Amberger wird verdächtigt, Marihuanapflanzen für den Drogenhandel gezüchtet zu haben
25-jähriger nach Wohnungsdurchsuchung in U-Haft

Fünf Marihuanapflanzen, Bargeld und die abgepackte Ernte sicherten die Ermittler in der Wohnung eines 25-jährigen Ambergers. (Bild: Polizeipräsidium Oberpfalz)
Amberg. In Untersuchungshaft sitzt seit Mittwoch ein 25-jähriger Mann aus Amberg. Der Angestellte steht nach Angaben der Polizei im dringenden Verdacht, seit mehreren Jahren Marihuanapflanzen aufgezogen zu haben, um das daraus erzielte Rauschgift in den Handel zu bringen.
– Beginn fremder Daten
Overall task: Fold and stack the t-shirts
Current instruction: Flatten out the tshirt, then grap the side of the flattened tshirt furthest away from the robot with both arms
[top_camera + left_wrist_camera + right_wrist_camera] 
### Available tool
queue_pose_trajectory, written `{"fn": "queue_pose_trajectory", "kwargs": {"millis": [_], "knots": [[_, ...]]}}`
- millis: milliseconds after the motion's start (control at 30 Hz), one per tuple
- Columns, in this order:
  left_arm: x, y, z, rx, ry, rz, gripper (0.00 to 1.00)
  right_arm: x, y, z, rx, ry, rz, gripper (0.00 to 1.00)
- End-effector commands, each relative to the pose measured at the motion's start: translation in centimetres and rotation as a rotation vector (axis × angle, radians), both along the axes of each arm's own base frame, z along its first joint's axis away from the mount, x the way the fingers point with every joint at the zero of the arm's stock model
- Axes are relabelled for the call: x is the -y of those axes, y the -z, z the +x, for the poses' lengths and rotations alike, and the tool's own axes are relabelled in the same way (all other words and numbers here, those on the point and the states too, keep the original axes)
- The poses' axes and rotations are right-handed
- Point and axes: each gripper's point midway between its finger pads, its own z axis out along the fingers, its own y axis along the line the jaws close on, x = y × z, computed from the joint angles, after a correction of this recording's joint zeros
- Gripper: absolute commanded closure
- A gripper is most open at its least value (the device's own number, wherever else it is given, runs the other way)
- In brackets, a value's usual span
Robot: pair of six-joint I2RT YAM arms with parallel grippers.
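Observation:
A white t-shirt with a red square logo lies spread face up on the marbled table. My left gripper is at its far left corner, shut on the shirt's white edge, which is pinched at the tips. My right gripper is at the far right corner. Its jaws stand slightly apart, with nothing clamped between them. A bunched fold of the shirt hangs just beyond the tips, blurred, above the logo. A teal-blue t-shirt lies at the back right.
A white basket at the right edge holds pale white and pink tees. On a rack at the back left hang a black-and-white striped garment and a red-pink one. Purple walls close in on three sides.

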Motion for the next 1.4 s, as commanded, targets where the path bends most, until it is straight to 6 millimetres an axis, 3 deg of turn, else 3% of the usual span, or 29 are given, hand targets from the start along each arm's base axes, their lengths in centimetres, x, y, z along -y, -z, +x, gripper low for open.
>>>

Die Beamten der Kriminalpolizeiinspektion Amberg waren im Rahmen anderer Ermittlungen auf die Spur des Mannes gestoßen. Nach einem richterlichen Beschluss wurde am Dienstag die Wohnung des Mannes durchsucht. Und dabei wurden die Ermittler fündig.

Aufzuchtanlage mit fünf Pflanzen


Mit Unterstützung eines Rauschgiftspürhundes der Diensthundegruppe Amberg stießen die Beamten in der Dachwohnung auf eine Aufzuchtanlage mit fünf Pflanzen mit einer Höhe von einem Meter. "Hochwertiger Dünger und ein Fachbuch über den Anbau von Marihuana sollten eine gute Aufzucht gewährleisten", schreibt die Polizei am Donnerstag in einer Pressemitteilung.

Offensichtlich hatte der 25-Jährige auch schon geerntet: In der Wohnung stellten die Fahnder 750 Gramm Marihuana und einen geringen vierstelligen Eurobetrag sicher. Der Beschuldigte allerdings hüllte sich zu den Vorwürfen in Schweigen.

Am Mittwoch erfolgte auf Antrag der Staatsanwaltschaft Amberg die Vorführung beim Haftrichter des Amtsgerichtes Amberg. Der erließ Haftbefehl gegen den 25-jährigen Mann, wegen des Verdachts diverser Vergehen gegen das Betäubungsmittelgesetz, darunter der illegale Anbau von und Handel mit Cannabis.